▶ _Goal of the exercise_: As you work through the listing below, copy each line exactly and drop the images.

▶ _Data extract_:
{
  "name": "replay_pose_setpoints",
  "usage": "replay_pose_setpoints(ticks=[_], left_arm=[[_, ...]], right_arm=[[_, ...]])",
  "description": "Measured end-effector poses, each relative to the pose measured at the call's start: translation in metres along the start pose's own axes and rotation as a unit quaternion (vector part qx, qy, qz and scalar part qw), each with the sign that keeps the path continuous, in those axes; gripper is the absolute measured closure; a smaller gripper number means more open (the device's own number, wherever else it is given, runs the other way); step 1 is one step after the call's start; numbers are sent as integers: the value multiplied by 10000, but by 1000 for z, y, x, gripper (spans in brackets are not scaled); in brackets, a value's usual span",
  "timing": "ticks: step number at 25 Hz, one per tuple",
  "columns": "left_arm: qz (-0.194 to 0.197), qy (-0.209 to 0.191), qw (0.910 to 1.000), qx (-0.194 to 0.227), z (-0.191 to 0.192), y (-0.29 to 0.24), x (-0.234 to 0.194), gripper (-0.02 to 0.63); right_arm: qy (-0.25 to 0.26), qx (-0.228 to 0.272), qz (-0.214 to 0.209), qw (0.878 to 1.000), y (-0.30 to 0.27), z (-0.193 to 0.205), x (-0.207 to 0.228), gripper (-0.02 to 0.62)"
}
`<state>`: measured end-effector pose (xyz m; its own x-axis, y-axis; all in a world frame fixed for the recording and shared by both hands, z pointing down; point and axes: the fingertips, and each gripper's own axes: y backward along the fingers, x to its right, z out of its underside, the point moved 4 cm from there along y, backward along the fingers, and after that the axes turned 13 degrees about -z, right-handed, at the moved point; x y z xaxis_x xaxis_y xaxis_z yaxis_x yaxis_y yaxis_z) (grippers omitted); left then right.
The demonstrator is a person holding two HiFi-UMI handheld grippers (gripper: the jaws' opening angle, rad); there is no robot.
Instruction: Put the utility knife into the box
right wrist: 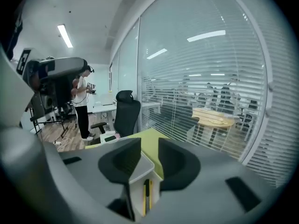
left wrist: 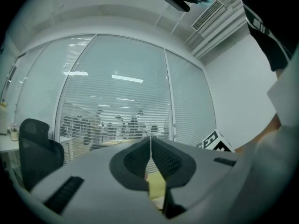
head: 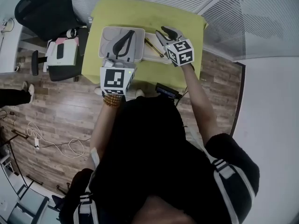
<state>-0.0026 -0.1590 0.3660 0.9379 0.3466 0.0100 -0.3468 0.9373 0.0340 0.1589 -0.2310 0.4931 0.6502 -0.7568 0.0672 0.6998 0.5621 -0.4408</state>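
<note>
The right gripper [right wrist: 149, 149] stands wide open, holding nothing, above the box [right wrist: 136, 188]. The left gripper [left wrist: 150, 146] has its jaws pressed together, empty. The utility knife [right wrist: 146, 197] lies inside the box, just below the right jaws.

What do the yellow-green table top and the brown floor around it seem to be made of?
Yellow-green table top: probably matte laminate or painted board; flat, even colour, no grain. A cloth cover is possible.
Brown plank floor: wood or wood-look laminate; staggered planks with grain streaks, little shine.
</note>
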Motion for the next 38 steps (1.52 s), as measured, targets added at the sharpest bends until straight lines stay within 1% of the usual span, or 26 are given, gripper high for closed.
replay_pose_setpoints(ticks=[8, 14, 18, 21, 27, 31, 35, 38], left_arm=[[93, -21, 9999, 70, -7, -8, 8, 586], [180, -147, 9995, 224, -21, -18, 8, 586], [98, -39, 9996, 272, -24, -22, 7, 586], [89, 45, 9996, 259, -24, -22, 12, 586], [149, 81, 9995, 265, -22, -23, 22, 586], [181, 44, 9994, 285, -23, -22, 28, 586], [192, 24, 9994, 304, -24, -19, 33, 586], [196, 20, 9993, 309, -23, -18, 37, 586]], right_arm=[[398, 518, 32, 9979, 23, -49, -12, 488], [667, 871, 22, 9940, 38, -81, -26, 494], [931, 1095, 46, 9896, 50, -99, -39, 499], [1028, 1318, 75, 9859, 63, -109, -50, 505], [1251, 1738, 452, 9758, 88, -123, -64, 523], [1236, 1954, 721, 9702, 103, -127, -69, 531], [1094, 2152, 974, 9655, 117, -125, -74, 535], [1120, 2206, 1162, 9619, 123, -121, -75, 538]])
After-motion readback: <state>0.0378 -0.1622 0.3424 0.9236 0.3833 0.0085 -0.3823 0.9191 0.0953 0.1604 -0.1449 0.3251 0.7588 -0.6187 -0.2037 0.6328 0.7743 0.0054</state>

▶ _Task result_:
{
  "name": "replay_pose_setpoints",
  "usage": "replay_pose_setpoints(ticks=[_], left_arm=[[_, ...]], right_arm=[[_, ...]])",
  "description": "Measured end-effector poses, each relative to the pose measured at the call's start: translation in metres along the start pose's own axes and rotation as a unit quaternion (vector part qx, qy, qz and scalar part qw), each with the sign that keeps the path continuous, in those axes; gripper is the absolute measured closure; a smaller gripper number means more open (the device's own number, wherever else it is given, runs the other way); step 1 is one step after the call's start; numbers are sent as integers: the value multiplied by 10000, but by 1000 for z, y, x, gripper (spans in brackets are not scaled); in brackets, a value's usual span",
  "timing": "ticks: step number at 25 Hz, one per tuple",
  "columns": "left_arm: qz (-0.194 to 0.197), qy (-0.209 to 0.191), qw (0.910 to 1.000), qx (-0.194 to 0.227), z (-0.191 to 0.192), y (-0.29 to 0.24), x (-0.234 to 0.194), gripper (-0.02 to 0.63); right_arm: qy (-0.25 to 0.26), qx (-0.228 to 0.272), qz (-0.214 to 0.209), qw (0.878 to 1.000), y (-0.30 to 0.27), z (-0.193 to 0.205), x (-0.207 to 0.228), gripper (-0.02 to 0.62)"
}
`<state>`: measured end-effector pose (xyz m; its own x-axis, y-axis; all in a world frame fixed for the recording and shared by both hands, z pointing down; point and axes: the fingertips, and each gripper's own axes: y backward along the fingers, x to its right, z out of its underside, the point moved 4 cm from there along y, backward along the fingers, and after that the axes turned 13 degrees about -z, right-handed, at the moved point; x y z xaxis_x xaxis_y xaxis_z yaxis_x yaxis_y yaxis_z) (grippers omitted); left then right.
The demonstrator is a person holding two HiFi-UMI handheld grippers (gripper: the jaws' opening angle, rad); there is no robot.
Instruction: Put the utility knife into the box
right wrist: 
left wrist: 
head: 
<state>-0.0026 -0.1590 0.3660 0.9379 0.3466 0.0100 -0.3468 0.9373 0.0340 0.1589 -0.2310 0.4931 0.6502 -0.7568 0.0672 0.6998 0.5621 -0.4408</state>
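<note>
The right gripper [right wrist: 149, 149] stands wide open, holding nothing, above the box [right wrist: 136, 188]. The left gripper [left wrist: 150, 146] has its jaws pressed together, empty. The utility knife [right wrist: 146, 197] lies inside the box, just below the right jaws.

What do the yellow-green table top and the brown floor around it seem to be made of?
Yellow-green table top: probably matte laminate or painted board; flat, even colour, no grain. A cloth cover is possible.
Brown plank floor: wood or wood-look laminate; staggered planks with grain streaks, little shine.
</note>
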Motion for the next 38 steps (1.52 s), as measured, targets added at the sharpest bends until straight lines stay within 1% of the usual span, or 26 are given, gripper high for closed.
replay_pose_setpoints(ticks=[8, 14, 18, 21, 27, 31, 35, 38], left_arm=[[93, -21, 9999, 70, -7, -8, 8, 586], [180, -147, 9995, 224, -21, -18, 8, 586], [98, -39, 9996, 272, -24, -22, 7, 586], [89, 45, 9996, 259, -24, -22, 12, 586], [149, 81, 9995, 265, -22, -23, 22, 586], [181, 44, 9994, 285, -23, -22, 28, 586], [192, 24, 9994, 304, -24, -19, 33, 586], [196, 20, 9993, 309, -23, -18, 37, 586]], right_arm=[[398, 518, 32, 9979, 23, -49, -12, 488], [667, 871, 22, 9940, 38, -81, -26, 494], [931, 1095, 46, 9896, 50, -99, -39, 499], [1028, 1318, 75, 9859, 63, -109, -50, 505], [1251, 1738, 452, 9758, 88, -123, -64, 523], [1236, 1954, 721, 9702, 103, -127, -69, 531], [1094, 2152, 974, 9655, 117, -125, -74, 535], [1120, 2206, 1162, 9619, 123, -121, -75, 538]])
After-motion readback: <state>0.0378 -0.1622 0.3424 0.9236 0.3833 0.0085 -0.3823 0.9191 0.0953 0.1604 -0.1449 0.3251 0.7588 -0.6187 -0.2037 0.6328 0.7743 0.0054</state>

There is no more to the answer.